Ses collègues de l’armée attribuent à Thein Sein deux qualités qui expliquent son ascension : la loyauté et l’obéissance. Il ne s’oppose jamais à ses supérieurs, ne prend pas d’initiatives propres. Le président entretient d’ailleurs les mêmes fréquentations que ses prédécesseurs. Lors d’une rencontre officielle en août dernier avec une délégation venue de Pyongyang, il notait " avec grand intérêt que le peuple coréen avait fait de considérables avancées dans le renforcement de ses capacités militaires et de son appareil économique sous le leadership avisé de Kim Jong Il ".

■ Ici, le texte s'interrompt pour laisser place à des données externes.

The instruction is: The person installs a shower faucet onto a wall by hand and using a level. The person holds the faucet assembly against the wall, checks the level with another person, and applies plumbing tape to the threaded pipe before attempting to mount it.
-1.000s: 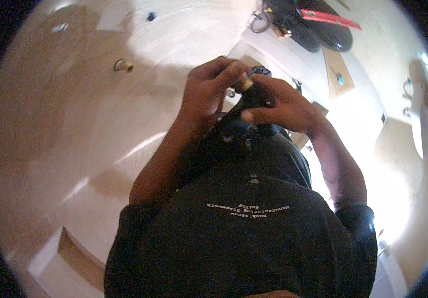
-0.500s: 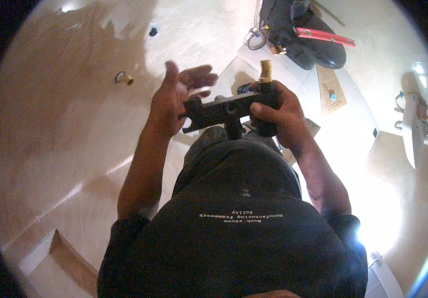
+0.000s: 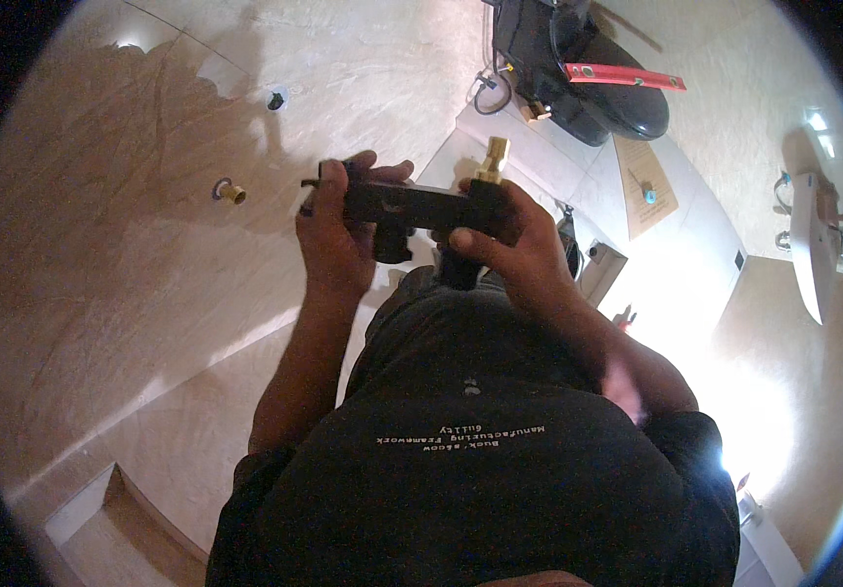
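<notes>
Both my hands hold a black bar-shaped mixer tap level in front of my body. My left hand is wrapped round its left end, thumb up along the near side and fingers behind. My right hand grips the thick right end, thumb across the front. From the top of that end a brass fitting sticks up. A short black stub hangs below the bar's middle. On the wall left of my left hand, apart from it, a brass pipe end juts out.
A dark hole is in the wall above the pipe end. Ahead stands a black toilet with a red spirit level across it. Cardboard lies on the floor. To the right are a white basin and glaring light.
My left hand, open beside the mixer tap before, has closed round its left end. The mixer tap and my right hand have shifted left, and the view has moved slightly.
</notes>
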`<state>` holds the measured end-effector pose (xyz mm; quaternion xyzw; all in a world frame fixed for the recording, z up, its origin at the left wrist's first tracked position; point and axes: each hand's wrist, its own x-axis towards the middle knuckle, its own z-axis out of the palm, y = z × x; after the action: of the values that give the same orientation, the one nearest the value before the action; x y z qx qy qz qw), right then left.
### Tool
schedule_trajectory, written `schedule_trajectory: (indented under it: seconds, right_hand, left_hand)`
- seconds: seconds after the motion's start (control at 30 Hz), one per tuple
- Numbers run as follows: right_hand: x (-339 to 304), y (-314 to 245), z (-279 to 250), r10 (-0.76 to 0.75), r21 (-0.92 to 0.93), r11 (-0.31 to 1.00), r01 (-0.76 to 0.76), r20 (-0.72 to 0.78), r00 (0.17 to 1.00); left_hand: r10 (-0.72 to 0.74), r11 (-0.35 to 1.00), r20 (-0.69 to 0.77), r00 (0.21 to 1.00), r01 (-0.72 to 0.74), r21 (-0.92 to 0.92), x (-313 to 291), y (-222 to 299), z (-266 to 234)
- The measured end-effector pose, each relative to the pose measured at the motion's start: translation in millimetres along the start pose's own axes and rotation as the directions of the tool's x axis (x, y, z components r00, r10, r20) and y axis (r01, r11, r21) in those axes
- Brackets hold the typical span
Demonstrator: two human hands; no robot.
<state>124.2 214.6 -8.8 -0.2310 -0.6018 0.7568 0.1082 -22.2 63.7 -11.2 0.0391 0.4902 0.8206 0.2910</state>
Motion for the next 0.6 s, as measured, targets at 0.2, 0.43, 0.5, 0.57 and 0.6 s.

En réalité, le dilemme du régime birman aujourd’hui, c’est que le pays est devenu trop dépendant de son allié chinois. Une conséquence directe de l’isolement que lui a imposé l’Occident depuis que la junte a massacré en 1988 des milliers de ses concitoyens qui réclamaient la démocratie et annulé les élections de 1990, remportées par la Ligue nationale pour la démocratie (LND) d’Aung San Suu Kyi. Dès 2003, les militaires birmans ont élaboré un plan visant à améliorer leurs relations avec l’Occident, et surtout les États-Unis. Pour cela, il a fallu libéraliser un peu le régime et substituer à Than Shwe un personnage plus acceptable. Mais en dépit des mesures récentes, aucun changement structurel n’a eu lieu. Les lois sur la censure restent en vigueur. Les charges contre les prisonniers récemment libérés n’ont pas été levées, ils peuvent donc être de nouveau arrêtés à tout moment. La Constitution de 2008, enfin, garantit le rôle dominant des militaires dans la direction du pays.

Zoom Thein Sein : repères biographiques
1945

Naissance en Birmanie

2007

Premier ministre de la junte militaire

2011

Désigné président à l’issue d’élections truquées

2012

Promet des élections législatives partielles

Than Shwe et les autres " vieux " généraux (Maung Aye, Shwe Man) ont parfois pris leur retraite, mais ils font toujours partie du paysage. Et s’ils ne prennent plus les décisions au jour le jour, ils sont consultés dès qu’un sujet important est en jeu. Ainsi, lorsque Aung San Suu Kyi s’est rendue en décembre dernier dans la capitale pour y enregistrer officiellement la LND, Thein Sein a voulu se faire un peu de publicité en la rencontrant à nouveau, après leur entrevue d’août. Than Shwe lui a dit de ne pas le faire, estimant que cela cautionnerait l’opposition. Et Thein Sein a obéi.